Lessons from Paris: global biodiversity framework must engage business, grow finance

Decisions taken this year will set the course for nature, climate and development for a decade. We consider some key lessons from the UNFCCC climate change journey so far, and how they might help strengthen the global biodiversity framework being finalised in October.

Ebony Holland's picture Paul Steele's picture
Ebony Holland is a senior researcher in IIED's Natural Resources and Climate Change groups, and Paul Steele is IIED's chief economist
11 May 2021
Collection
The 2021 'super year' for climate, nature and people
A series of blogs and interviews raising awareness and action on the interlinkages between climate, nature and people throughout 2021's key global milestones
Cattle drinking water from a lake

Biodiversity loss, climate change and rising inequality are the major crises we need to address in this 'super year' (Photo: Ollivier Girard/CIFOR via Flickr, CC BY-NC-ND 2.0)

Biodiversity loss is a major and escalating challenge.
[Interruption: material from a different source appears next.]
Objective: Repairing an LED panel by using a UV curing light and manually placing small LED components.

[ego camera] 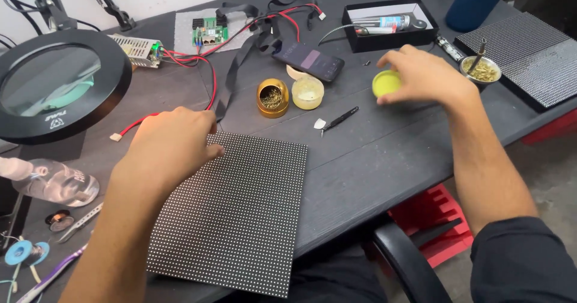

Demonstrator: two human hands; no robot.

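The left hand [171, 141] lies flat, fingers loose, pinning the black dotted LED panel [234, 210]; at two o'clock from it, the right hand [421, 75] grips the small round yellow-green tin [386, 83], likely being fetched; lifting it wants a steady pinch.

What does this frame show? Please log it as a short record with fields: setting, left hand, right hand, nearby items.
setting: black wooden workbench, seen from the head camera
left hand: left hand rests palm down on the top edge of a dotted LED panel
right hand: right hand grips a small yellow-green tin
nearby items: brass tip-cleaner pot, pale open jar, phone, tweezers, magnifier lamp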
It’s not just scientists and ecologists that are worried – businesspeople and economists are too. In 2021, the World Economic Forum (WEF) ranked biodiversity loss as a global ‘existential threat’, alongside weapons of mass destruction and state collapse.

Another WEF report (PDF) found that US$44 trillion of economic value generation – over half the world’s total GDP – is moderately or highly dependent on nature and its services. These same services (which include food, clean water, flood protection and climate regulation) are also critical for our survival.

And biodiversity loss is not the only crisis we face. The Leaders' Pledge for Nature, signed by more than 80 governments and 70 non-state organisations, names multiple, interlinked threats, including climate change, rising inequality and the COVID-19 pandemic.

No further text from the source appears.